Bug 1300049
| Summary: | dlerror () returns NULL after dlsym (RTLD_NEXT) of a non-existent symbol | |||
|---|---|---|---|---|
| Product: | Red Hat Enterprise Linux 7 | Reporter: | Joe Wright <jwright> | |
| Component: | glibc | Assignee: | Florian Weimer <fweimer> | |
| Status: | CLOSED WONTFIX | QA Contact: | qe-baseos-tools-bugs | |
| Severity: | medium | Docs Contact: | ||
| Priority: | unspecified | |||
| Version: | 7.3 | CC: | ashankar, cww, fweimer, mnewsome, pfrankli | |
| Target Milestone: | rc | |||
| Target Release: | --- | |||
| Hardware: | Unspecified | |||
| OS: | Linux | |||
| Whiteboard: | ||||
| Fixed In Version: | Doc Type: | Bug Fix | ||
| Doc Text: | Story Points: | --- | ||
| Clone Of: | ||||
| : | 1333945 (view as bug list) | Environment: | ||
| Last Closed: | 2016-05-12 14:14:22 UTC | Type: | Bug | |
| Regression: | --- | Mount Type: | --- | |
| Documentation: | --- | CRM: | ||
| Verified Versions: | Category: | --- | ||
| oVirt Team: | --- | RHEL 7.3 requirements from Atomic Host: | ||
| Cloudforms Team: | --- | Target Upstream Version: | ||
| Embargoed: | ||||
| Bug Depends On: | 1333945 | |||
| Bug Blocks: | 1203710 | |||
Looking at _dl_lookup_symbol_x, this may indeed be a bug due to the way RTLD_NEXT is implemented: it continues after lookup errors, but this way, it never signals the error. On the other hand, the error is deliberately masked here for the RTLD_NEXT case (where skip_map == NULL):
858 if (__glibc_unlikely (current_value.s == NULL))
859 {
860 if ((*ref == NULL || ELFW(ST_BIND) ((*ref)->st_info) != STB_WEAK)
861 && skip_map == NULL
862 && !(GLRO(dl_debug_mask) & DL_DEBUG_UNUSED))
863 {
864 /* We could find no value for a strong reference. */
865 const char *reference_name = undef_map ? undef_map->l_name : "";
866 const char *versionstr = version ? ", version " : "";
867 const char *versionname = (version && version->name
868 ? version->name : "");
869
870 /* XXX We cannot translate the message. */
871 _dl_signal_cerror (0, DSO_FILENAME (reference_name),
872 N_("symbol lookup error"),
873 make_string ("undefined symbol: ", undef_name,
874 versionstr, versionname));
875 }
876 *ref = NULL;
877 return 0;
878 }
This was carried over from _dl_lookup_symbol_skip when the separate function was removed in upstream commit bdf4a4f1eabb2e085b0610b53bb37b5263f4728d. The original implementation of _dl_lookup_symbol_skip in commit 84384f5b6aaa622236ada8c9a7ff51f40b91fc20 did not have error reporting, either. Why this is so is unclear to me.
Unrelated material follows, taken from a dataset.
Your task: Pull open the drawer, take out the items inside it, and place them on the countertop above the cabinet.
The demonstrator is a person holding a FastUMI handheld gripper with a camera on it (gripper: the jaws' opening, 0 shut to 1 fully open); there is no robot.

Solaris documentation implies that the dlerror return value changes if dlsym with RTLD_NEXT is unsuccessful. Therefore, I think we should change glibc behavior.
The return of NULL from dlsym or dlvsym is sufficient to indicate the symbol was not found.
Yet, there are two more cases of interest that I can see:
(1) Return alternate errors other than "not found"
This is one of the only reasonable reasons to want this fixed. The functions have run into a serious internal error and reporting it can be done via dlerror.
(2) Support NULL symbols.
One might argue that this doesn't support distinguishing between a true "null" symbol, a symbol whose address is 0x0, versus a not-found symbol, and that's true.
At present, such a symbol can only, as far as I know, be constructed artificially via a linker script (as a NOTYPE symbol via PROVIDE e.g. PROVIDE(null_symbol = 0x0);) or via special section directives and assembly.
Relocations against such symbols will fail today (abort ld.so) because the dynamic loader cannot handle such true "null" symbols.
e.g.
11127: symbol=null_symbol; lookup in file=./test [0]
11127: symbol=null_symbol; lookup in file=./libinterposer.so [0]
11127: symbol=null_symbol; lookup in file=/lib64/libdl.so.2 [0]
11127: symbol=null_symbol; lookup in file=/lib64/libc.so.6 [0]
11127: symbol=null_symbol; lookup in file=/lib64/ld-linux-x86-64.so.2 [0]
11127: ./libinterposer.so: error: symbol lookup error: undefined symbol: null_symbol (fatal)
./test: symbol lookup error: ./libinterposer.so: undefined symbol: null_symbol
readelf -a -W libinterposer.so | grep null
0000000000600fd8 0000000d00000006 R_X86_64_GLOB_DAT 0000000000000000 null_symbol + 0
13: 0000000000000000 0 NOTYPE GLOBAL DEFAULT ABS null_symbol
50: 0000000000000000 0 NOTYPE GLOBAL DEFAULT ABS null_symbol
Even if we fix the dynamic loader, the result returned from dlsym will be non-null because it will have the load offset added. Therefore the only way to get a true "null" symbol is to enable low addresses, and map the DSO at address zero for the symbol to exist. I see no useful reason to do this in a sensible application. Therefore if one sees a null return from dlsym et. al. then it means the symbol was not found, and barring (1), it really means "symbol not found".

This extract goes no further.